Task objective: Examine the material below. Gather every line in which the string "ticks" appears.

════

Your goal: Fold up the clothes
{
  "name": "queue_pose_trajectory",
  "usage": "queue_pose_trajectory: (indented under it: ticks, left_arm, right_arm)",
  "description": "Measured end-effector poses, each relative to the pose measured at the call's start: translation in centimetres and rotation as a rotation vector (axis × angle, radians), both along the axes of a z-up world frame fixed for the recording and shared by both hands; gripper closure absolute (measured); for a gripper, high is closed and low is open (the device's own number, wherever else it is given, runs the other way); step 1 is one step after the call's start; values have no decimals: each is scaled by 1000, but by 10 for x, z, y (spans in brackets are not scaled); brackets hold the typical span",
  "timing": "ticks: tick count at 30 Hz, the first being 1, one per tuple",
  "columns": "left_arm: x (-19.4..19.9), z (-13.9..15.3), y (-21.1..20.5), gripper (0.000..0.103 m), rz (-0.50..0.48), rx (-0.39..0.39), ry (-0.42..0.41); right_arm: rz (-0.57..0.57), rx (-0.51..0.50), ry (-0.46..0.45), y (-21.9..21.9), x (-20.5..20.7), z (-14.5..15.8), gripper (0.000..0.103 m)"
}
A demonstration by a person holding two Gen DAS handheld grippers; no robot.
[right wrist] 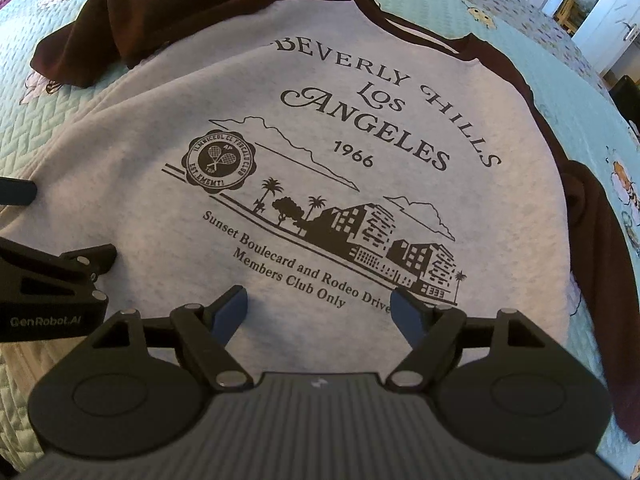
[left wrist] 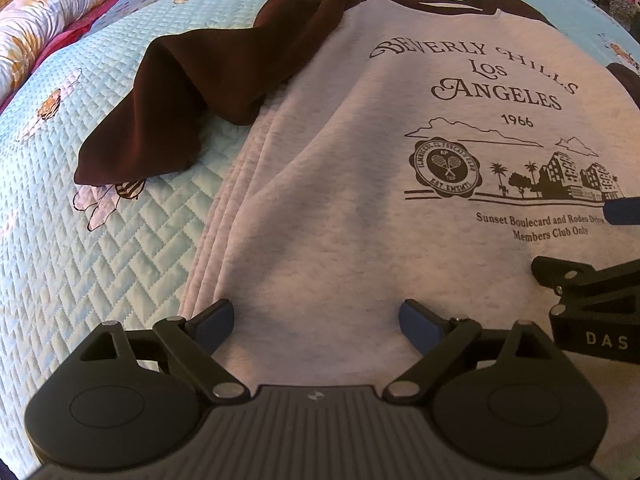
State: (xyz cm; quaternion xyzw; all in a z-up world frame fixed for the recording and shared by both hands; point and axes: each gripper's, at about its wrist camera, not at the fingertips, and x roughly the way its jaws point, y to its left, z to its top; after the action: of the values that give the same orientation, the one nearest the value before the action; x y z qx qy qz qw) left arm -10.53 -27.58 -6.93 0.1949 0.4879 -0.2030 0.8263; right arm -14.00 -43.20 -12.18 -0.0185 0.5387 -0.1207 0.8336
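Now: both hand-held grippers wide over a sweatshirt on the bed

Leftmost lies a rolled floral duvet (left wrist: 60,12) at the bed's edge, then the pale blue quilted bedspread (left wrist: 100,240) with bee and flower prints. On it the grey sweatshirt (left wrist: 340,184) lies flat, print side up, reading "Beverly Hills Los Angeles 1966". Its dark brown left-hand sleeve (left wrist: 160,120) is rumpled and folded out onto the bedspread; the other brown sleeve (right wrist: 600,280) runs down the garment's right edge. The left hand-held gripper (left wrist: 316,322) hangs over the sweatshirt's lower grey cloth, jaws spread wide, with nothing clamped between its blue pads. Just beside it to the right, the right hand-held gripper (right wrist: 318,310) is poised over the bottom line of lettering, jaws likewise apart and holding nothing.
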Motion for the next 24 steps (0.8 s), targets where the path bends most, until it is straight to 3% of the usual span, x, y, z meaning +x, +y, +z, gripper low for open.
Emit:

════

Your response:
  "usage": "queue_pose_trajectory: (indented under it: ticks, left_arm, right_arm)",
  "timing": "ticks: tick count at 30 Hz, the first being 1, one per tuple",

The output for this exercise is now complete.